The static stability varies greatly in depth and in latitude, as indicated in Fig. 5. At any particular depth, the stability at all depths monotonically increases equatorward up to approximately 20°S. As for the whole domain, several extrema are present. Perhaps, the most obvious is located between −15° and −10° above a depth of 750 m, a region associated with mode water formation (Cerovecki and Marshall 2007).
3. Description of variability
Figure 6 shows the annual-mean zonal flow, year by year over a 9-yr period. While the main jet oscillates meridionally, two to three secondary jets migrate equatorward and each eventually merges with the main jet. Figure 7 shows the vertically integrated, zonally averaged zonal flow anomalies as a function of latitude and time. The equatorward migration is clearly seen poleward of the primary jet, in particular, between 20° and 35°S. From the emergence of the secondary jet around 30°S to the time it takes to reach the primary jet varies from 8 to 12 yr and is a robust feature of this model.
Although less obvious, there is some evidence of zonal flow anomalies propagating poleward between −10° and −15°. Compared to the equatorward migration at higher latitudes, the poleward propagation occurs less systematically and over a shorter range. Because of its close proximity to the main jet, entangling its influence with the zonal flow anomalies itself becomes difficult. Consequently, our discussions of propagating zonal flow anomalies will mainly focus on the region of systematic equatorward propagation between −20° and −30°.
a. EOF analysis
The spatial and temporal variability of the entire time series can be best quantified by the use of empirical orthogonal functions (EOFs). The data were weighted to account for the decrease in area around latitude circles toward the pole but were not weighted to account for the varying layer depths. This will not be important as we are mostly interested in the horizontal variations of the zonal flow. Using the North et al. (1982) test, the first and second EOFs are well separated.
Figure 8 shows the horizontal structure of the leading two EOFs of the annually averaged surface temperature. With the model forcings independent of longitude, it comes as no surprise that there is little longitudinal variability. Thus, for the remainder of the paper, we consider zonal-mean budgets and explicitly examine the variability of the zonally averaged zonal flow.
As shown in Fig. 9, EOF1 displays an “equivalent barotropic” structure with maximum absolute anomalies at 19° and 14°S. The vertical black line represents the time-averaged location of the primary jet’s maximum value (17.2°S). By comparing the mode’s spatial structure and the mean location of the jet, EOF1 describes meridional fluctuations of the main jet or, in other words, it captures the jet “wobbling” in the north–south direction. This mode constitutes the largest amount (39.5%) of the total variability.
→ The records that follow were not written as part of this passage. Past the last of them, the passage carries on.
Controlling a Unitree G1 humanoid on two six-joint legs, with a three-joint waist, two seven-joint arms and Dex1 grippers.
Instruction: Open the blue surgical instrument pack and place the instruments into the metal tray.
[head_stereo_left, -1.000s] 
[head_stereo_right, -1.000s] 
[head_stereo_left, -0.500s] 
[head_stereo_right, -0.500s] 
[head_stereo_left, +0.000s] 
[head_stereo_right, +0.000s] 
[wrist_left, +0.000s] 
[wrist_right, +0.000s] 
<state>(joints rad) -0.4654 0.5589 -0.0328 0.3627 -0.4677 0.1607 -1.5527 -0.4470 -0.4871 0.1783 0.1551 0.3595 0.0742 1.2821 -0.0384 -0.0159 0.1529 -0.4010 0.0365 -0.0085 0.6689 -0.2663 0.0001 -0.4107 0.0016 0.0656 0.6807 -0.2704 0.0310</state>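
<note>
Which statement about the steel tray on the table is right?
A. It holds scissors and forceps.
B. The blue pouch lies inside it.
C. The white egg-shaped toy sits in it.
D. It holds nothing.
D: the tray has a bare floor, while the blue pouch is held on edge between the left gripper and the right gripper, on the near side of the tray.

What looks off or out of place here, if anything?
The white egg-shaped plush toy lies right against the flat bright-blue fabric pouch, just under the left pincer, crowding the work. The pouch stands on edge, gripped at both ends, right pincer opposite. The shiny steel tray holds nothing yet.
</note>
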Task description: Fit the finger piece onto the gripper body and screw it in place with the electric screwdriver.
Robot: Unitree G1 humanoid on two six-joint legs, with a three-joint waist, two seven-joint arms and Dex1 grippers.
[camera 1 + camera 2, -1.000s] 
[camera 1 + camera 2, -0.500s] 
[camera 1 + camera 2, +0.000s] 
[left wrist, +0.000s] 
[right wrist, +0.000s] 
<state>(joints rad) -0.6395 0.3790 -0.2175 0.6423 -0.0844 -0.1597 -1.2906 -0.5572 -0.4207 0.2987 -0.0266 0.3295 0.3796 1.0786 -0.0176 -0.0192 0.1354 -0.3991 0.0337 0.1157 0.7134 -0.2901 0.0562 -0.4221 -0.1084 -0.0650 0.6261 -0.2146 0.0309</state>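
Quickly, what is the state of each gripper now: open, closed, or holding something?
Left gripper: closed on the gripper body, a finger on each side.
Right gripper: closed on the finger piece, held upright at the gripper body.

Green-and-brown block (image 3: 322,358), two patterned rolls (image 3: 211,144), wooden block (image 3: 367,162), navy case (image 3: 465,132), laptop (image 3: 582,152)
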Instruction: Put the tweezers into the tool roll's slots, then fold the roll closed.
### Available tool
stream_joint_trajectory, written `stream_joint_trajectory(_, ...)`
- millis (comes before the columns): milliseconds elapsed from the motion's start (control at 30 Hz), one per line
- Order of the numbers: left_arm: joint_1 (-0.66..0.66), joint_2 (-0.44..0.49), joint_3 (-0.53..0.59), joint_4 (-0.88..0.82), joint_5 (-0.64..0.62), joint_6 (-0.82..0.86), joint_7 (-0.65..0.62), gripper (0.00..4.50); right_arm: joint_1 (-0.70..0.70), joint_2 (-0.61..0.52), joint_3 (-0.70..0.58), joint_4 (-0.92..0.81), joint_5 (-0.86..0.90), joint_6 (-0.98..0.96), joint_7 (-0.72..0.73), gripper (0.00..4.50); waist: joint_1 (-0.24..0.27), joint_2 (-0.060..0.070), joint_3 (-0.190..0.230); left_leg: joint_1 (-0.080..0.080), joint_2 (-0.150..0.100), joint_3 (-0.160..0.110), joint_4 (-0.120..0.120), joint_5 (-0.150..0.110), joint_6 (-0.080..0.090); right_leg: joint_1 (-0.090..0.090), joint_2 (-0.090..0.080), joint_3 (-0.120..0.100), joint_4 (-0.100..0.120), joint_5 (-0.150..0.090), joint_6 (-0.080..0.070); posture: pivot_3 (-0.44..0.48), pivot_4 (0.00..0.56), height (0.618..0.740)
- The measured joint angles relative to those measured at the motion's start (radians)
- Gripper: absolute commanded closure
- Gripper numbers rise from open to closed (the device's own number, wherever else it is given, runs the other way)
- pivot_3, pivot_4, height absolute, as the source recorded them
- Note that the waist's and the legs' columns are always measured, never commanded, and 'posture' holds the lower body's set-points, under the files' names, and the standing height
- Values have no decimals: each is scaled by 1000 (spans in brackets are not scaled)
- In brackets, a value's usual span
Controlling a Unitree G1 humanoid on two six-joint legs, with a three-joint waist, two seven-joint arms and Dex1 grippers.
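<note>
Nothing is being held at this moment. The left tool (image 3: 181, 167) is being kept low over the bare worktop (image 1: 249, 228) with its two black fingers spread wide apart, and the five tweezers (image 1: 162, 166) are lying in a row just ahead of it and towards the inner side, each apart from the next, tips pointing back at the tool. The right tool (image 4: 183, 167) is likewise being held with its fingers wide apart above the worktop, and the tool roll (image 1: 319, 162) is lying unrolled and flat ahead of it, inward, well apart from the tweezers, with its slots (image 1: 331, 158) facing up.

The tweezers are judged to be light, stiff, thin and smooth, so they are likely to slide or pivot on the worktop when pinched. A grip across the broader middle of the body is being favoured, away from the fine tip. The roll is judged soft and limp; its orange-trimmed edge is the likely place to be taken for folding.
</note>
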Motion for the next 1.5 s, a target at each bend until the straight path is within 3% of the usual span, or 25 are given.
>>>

In EOF2, the maximum anomalies are almost coincident with the mean location of the jet. Therefore, this mode indicates the intensifying and weakening of the main jet. Given the structure of the EOFs in Figs. 8 and 9, therefore, the spatial variability near the primary jet appears to be analogous to the atmospheric annular modes; the leading mode describes oscillations of the main jet, while the second mode captures its enhancement (e.g., Lorenz and Hartmann 2001) just as it does in the atmospheric eddy-driven jet.
Unlike the atmospheric case, there is an obvious nondipole structure in both modes; poleward of 20°S, three to four more additional extrema are present. These features capture the migrating secondary jets, with EOF2 comparable in magnitude with, and in quadrature with, EOF1 in this region. Thus EOF2 must account for more variance than is typical in the atmospheric case. Higher-order components are weaker with EOF3 capturing 11% and successive EOFs less than 4%; therefore, as Fig. 10 shows, the evolution of the zonal flow is well captured by the first two EOFs (cf. Fig. 6).
b. Description of EOF phases
The principal component captures the temporal variations associated with the spatial pattern of the EOFs. For instance, when the primary jet is displaced poleward (equatorward), the principal component associated with EOF1, PC1, will be positive (negative). Similarly, when the zonal flow at the primary jet is anomalously positive (negative), the principal component associated with EOF2, PC2, will be positive (negative).
Now that we have established how well the variability in the zonal average of u(y, z, t) is represented by the two EOFs, we define the following four phases (shown in Table 1) to capture both the temporal and spatial variability. For instance, we define Phase A as PC1 < 0 and PC2 < 0, Phase B as PC1 < 0, PC2 > 0, etc. A graphical representation of the four phases is shown in Fig. 11, as well as an example of a 21-yr time series in the PC space. Throughout the 313-yr time series, there is a sense of generally clockwise rotation, such that the following sequence occurs: Phase A → Phase B → Phase C → Phase D and then repeats back to Phase A. Since the secondary jets migrate, the principal components of both modes need to change sign to allow the secondary jets to advance equatorward and, hence, this sequence is ultimately dictated by the behavior of the secondary jets.
Now that we have defined these four phases of the oscillation, we can thus describe the evolution of the structure of the zonal mean state as well as eddy fluxes by compositing all years associated with each phase. When analyzing migrating jets, a time average would “smooth” out its spatial structure. However, by defining these four phases, we will now be able to capture and examine the migrating jets. An example, which will be discussed in greater detail later, is shown in Fig. 17. The sequence shows that the primary jet wobbles, while the secondary jets migrate equatorward, precisely the behavior shown in Fig. 6. We can think of this sequence as a typical 8-yr cycle with each phase representing roughly 2 yr.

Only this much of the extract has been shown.